There’s a hint of sorrow on his brows and deep-set rage in the curve of his lips; much like the merciless wind of December, he’s difficult to approach, the speed with which he skates gives the illusion that’s he a forgotten spirit chasing after rusted memory, restless and at one with the flow of winter’s bitter gale.

 

            When he finishes and applause and cheers erupt around him, Haruka finds his heart palpating even harder than usual. It’s the same routine, same music, same choreography, so why does he feel so much lighter?

 

            He doesn’t hear the announcement of his score, his attention fully on the next skater on the other end of the rink, and even from that distance, he can see Rin’s brilliant grin and a congratulatory thumbs-up. Only when he feels the affectionate squeeze on his shoulder from his coach does he look up at the scoreboard, his name currently sitting in the first place. The difference between him and the competitor in second place is a whooping range of ten points.

 

            Haruka doesn’t return to the green room to watch the remaining of the competition but lingers near the side of the rink. None of the staff has the heart to direct him away after that breath-taking performance.

 

            “Up next, we have Hokuto Academy’s Rin Matsuoka, who has spent the last few years abroad in the United States for training. He has won many medals in U.S. junior events. Today, he’ll be skating his short program to a segment of the first movement of Beethoven’s ‘Kreutzer Sonata’.”

 

            He has only ever saw Rin competed a handful of times years ago, and he has been impressed by the youngster’s performance and technique even back then, though he will never admit this to his face.

 

            Now, as Rin takes his place on the ice and the audience grows silent with anticipation, Haruka can appreciate the elegant form and lines of his still figure, the determined tilt of his lips as he closes his eyes.

 

            He unfurls, eyes fluttering open, like a blooming epiphyllum as the winding notes of the violin solo begins.

 

Every sweep of his arms, stretch of his legs is an extension of the melody. Soon, the piano joins in and the harmonizing of the two instruments leads up to the quick but bleaker minor key; his motions follow suit, the triple axel triple lutz combo and layback spin are filled with silent fury as the melody of the violin climbs to a dizzying crescendo.

 

            Perhaps it’s because he’s concentrating too hard on the rise and fall of the music, one of his jumps is slightly over-rotated from the extra energy and the landing is shaky, but he keeps going. He has a strong mentality; some skaters fall apart after a minor mistake simply because they can’t handle the added stress, but for Rin, a fall or a faulty landing is merely fuel that adds to his fighting spirit.

 

            There’s something vicious about the way Rin skates – animalistic and wild, almost.

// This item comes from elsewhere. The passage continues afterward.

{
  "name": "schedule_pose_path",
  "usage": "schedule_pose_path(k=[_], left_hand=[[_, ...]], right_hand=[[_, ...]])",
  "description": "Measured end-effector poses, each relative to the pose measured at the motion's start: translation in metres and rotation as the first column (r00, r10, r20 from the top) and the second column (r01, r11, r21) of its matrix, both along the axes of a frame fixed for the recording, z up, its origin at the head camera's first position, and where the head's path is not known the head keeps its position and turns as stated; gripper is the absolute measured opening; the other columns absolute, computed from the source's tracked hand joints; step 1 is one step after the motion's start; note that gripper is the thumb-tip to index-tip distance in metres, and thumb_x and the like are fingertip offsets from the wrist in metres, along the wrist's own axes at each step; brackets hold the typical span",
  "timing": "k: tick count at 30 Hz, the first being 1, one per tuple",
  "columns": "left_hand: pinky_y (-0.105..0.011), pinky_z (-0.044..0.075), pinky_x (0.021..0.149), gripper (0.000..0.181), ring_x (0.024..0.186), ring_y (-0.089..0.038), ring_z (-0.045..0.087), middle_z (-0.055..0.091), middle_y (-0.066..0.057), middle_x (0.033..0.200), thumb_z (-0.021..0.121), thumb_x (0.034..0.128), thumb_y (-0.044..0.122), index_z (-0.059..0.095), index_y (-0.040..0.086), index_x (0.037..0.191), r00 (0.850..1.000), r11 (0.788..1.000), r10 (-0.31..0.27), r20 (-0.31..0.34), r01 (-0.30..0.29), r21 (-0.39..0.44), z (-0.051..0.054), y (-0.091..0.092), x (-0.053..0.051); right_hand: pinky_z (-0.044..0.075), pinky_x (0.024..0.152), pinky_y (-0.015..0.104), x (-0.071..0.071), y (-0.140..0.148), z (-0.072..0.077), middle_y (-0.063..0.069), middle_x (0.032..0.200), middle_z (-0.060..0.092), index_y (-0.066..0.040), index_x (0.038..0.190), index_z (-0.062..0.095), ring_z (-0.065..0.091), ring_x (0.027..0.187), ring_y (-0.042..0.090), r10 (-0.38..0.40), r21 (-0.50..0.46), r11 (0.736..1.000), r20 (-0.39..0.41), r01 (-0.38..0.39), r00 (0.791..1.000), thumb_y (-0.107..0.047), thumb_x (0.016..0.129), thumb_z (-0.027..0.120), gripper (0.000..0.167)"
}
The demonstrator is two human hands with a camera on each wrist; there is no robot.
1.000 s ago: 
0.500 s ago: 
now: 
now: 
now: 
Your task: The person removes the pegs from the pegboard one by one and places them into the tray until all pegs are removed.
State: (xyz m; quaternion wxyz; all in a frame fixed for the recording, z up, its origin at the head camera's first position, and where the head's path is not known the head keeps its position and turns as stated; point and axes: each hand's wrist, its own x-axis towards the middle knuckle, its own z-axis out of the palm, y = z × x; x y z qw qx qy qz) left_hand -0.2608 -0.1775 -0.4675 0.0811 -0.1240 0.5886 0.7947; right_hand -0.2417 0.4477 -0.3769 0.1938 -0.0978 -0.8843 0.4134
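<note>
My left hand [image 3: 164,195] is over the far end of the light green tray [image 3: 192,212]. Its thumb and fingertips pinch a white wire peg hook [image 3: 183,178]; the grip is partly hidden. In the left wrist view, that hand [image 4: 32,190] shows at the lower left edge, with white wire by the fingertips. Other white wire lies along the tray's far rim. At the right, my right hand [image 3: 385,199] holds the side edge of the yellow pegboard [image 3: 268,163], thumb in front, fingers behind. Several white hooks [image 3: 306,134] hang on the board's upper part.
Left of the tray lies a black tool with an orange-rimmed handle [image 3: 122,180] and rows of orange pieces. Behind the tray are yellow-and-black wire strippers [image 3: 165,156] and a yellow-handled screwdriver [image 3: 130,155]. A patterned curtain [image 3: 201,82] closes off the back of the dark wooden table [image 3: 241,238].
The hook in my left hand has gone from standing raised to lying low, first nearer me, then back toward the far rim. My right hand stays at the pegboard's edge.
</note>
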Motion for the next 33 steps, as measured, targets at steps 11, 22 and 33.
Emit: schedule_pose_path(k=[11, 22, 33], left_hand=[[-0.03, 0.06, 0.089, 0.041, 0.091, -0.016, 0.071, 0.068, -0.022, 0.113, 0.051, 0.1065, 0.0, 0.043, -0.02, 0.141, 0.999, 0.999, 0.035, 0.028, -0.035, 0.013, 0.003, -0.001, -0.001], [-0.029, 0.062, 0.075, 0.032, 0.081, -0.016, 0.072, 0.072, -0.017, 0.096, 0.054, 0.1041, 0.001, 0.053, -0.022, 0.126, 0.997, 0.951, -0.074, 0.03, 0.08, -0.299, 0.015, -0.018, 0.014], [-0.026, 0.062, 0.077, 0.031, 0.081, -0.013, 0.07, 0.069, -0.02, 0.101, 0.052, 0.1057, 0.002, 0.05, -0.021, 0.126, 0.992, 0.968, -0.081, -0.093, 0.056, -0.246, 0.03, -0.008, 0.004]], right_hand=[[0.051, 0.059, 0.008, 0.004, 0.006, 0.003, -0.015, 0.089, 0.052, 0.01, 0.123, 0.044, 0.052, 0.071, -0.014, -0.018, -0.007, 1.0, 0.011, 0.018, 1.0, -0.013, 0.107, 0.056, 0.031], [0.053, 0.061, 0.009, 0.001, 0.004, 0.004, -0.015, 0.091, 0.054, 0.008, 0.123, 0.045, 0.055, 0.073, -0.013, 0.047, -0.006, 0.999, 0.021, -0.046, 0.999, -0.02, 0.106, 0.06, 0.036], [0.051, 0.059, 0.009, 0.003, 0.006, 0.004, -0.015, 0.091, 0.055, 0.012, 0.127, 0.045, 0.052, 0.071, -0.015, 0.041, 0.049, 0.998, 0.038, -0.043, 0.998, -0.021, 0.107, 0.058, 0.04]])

It’s a side that Haruka has never seen before, and he’s intrigued, drawn in by the way Rin seems to be able to exude the aura of the music’s explosive darkness with his body and the hungry glint in his bright eyes.

            As the piano dwindles into silence, and Rin’s body is locked into his final pose, the spectator stands burst with cheers and clapping, his teammates rising to their feet with a large banner with the school’s colours.

 

            While Rin makes his way to the kiss and cry area to wait for his result, Haruka slips back to the hallway and walks slowly towards the green room, a small smile lingering on his lips.

 

-

 

            “Congrats, Haru!” Turning away from his chattering schoolmates, who are still buzzing with excitement about the fact that Haruka is qualified to advance to the nationals in two months’ time, the dark-haired skater finds Rin standing on the top of the arena’s stairs just outside the entrance.

 

            “And to you,” Haruka replies stiffly. Haruka has finished second while Rin ends up in third place with a very narrow difference of 0.5 points. One of Rin’s teammates, a very tall, gangly teal-eyed powerful skater by the name of Sousuke Yamazaki, took first place.

 

            “Can I steal him for a minute?” Rin asks his friends cheerfully, and when Gou giggles, her brother sends her a pointed glare, which only makes the ice dancer laugh harder. Makoto gives him a knowing nod, and everybody else pretty much just pushes the protesting Haruka towards an amused Rin.

 

            With the prattles from the exiting crowd some distance behind them, Haruka and Rin stop at a quieter spot around the corner of the skate center.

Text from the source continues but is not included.